#### Work task:
Print only the lines below from the one with "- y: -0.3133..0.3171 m" to the one with "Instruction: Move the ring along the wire", both included, exactly as they stand. Leave pictures out.

#### Exercise data:
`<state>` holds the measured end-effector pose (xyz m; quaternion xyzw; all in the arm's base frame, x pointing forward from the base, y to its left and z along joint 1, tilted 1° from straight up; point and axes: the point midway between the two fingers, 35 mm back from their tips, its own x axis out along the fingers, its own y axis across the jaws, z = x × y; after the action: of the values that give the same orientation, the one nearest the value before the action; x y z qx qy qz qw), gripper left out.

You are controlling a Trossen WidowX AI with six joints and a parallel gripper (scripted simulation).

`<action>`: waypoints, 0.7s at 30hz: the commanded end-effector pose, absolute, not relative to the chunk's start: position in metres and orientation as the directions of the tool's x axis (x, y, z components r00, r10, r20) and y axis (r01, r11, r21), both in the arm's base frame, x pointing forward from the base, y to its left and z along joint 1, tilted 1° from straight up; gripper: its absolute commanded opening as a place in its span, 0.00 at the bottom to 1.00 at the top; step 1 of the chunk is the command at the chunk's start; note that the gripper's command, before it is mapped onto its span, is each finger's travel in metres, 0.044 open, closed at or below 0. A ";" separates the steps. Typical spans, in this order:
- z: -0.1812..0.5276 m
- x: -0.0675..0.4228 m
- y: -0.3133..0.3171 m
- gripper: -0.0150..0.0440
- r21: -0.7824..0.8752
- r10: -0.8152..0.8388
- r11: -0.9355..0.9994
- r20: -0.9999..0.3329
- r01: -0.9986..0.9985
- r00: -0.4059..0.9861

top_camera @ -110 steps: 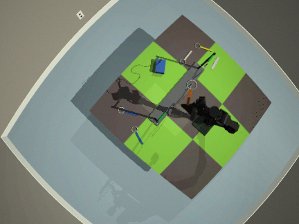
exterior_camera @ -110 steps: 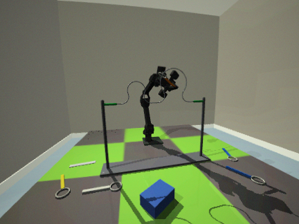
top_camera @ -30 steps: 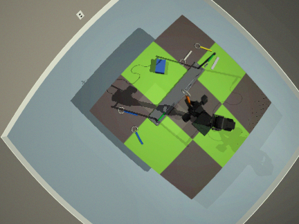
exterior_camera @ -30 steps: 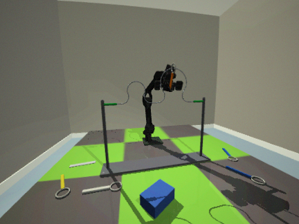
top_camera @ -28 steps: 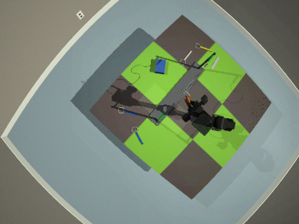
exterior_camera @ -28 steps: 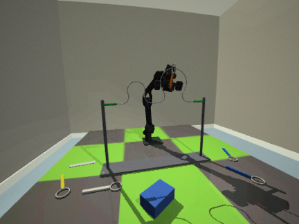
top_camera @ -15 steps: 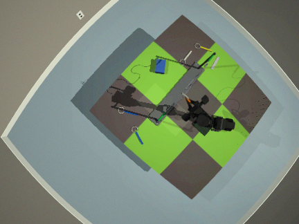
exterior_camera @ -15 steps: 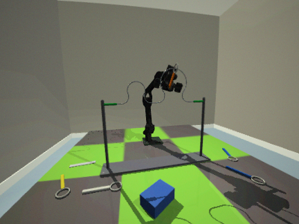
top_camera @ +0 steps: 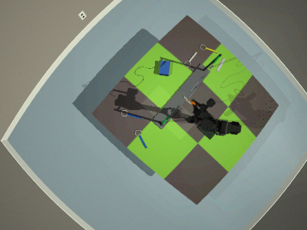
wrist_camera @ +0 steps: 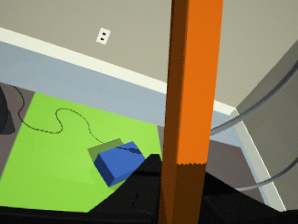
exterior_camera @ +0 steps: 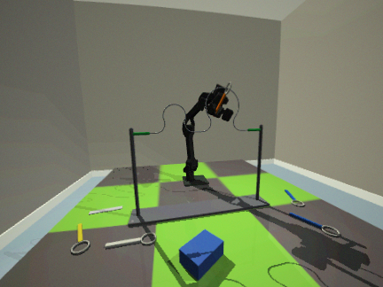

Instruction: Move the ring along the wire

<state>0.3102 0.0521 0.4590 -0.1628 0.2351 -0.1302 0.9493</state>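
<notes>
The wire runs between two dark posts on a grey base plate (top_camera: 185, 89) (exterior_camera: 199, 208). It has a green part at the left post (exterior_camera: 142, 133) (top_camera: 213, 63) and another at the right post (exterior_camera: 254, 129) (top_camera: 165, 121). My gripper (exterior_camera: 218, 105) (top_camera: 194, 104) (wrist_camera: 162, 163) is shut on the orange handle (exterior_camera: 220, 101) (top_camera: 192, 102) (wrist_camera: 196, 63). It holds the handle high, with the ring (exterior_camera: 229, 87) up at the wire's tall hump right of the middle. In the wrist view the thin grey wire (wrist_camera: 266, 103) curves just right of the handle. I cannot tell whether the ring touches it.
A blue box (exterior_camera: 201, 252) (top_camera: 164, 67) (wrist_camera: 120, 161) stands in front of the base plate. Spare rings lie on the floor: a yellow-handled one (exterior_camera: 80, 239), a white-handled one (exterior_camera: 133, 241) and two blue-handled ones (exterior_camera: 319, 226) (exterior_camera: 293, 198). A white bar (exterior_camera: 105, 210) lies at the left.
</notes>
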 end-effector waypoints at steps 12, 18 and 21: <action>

#### Response below:
- y: -0.3133..0.3171 m
- gripper: -0.0150..0.0440
- r21: -0.7824..0.8752
- r10: -0.8152..0.8388
- r11: -0.9355..0.9994
- r20: -0.9999..0.3329
- r01: -0.9986..0.9985
- r00: -0.4059..0.9861

top_camera @ -110 steps: 
exterior_camera @ -110 steps: 
top_camera @ -30 steps: 
exterior_camera @ -30 steps: 
top_camera @ -28 steps: 
exterior_camera @ -28 steps: 
top_camera @ -15 steps: 
exterior_camera @ -15 steps: 
top_camera @ +0 steps: 
wrist_camera @ +0 steps: 
exterior_camera @ +0 steps: 

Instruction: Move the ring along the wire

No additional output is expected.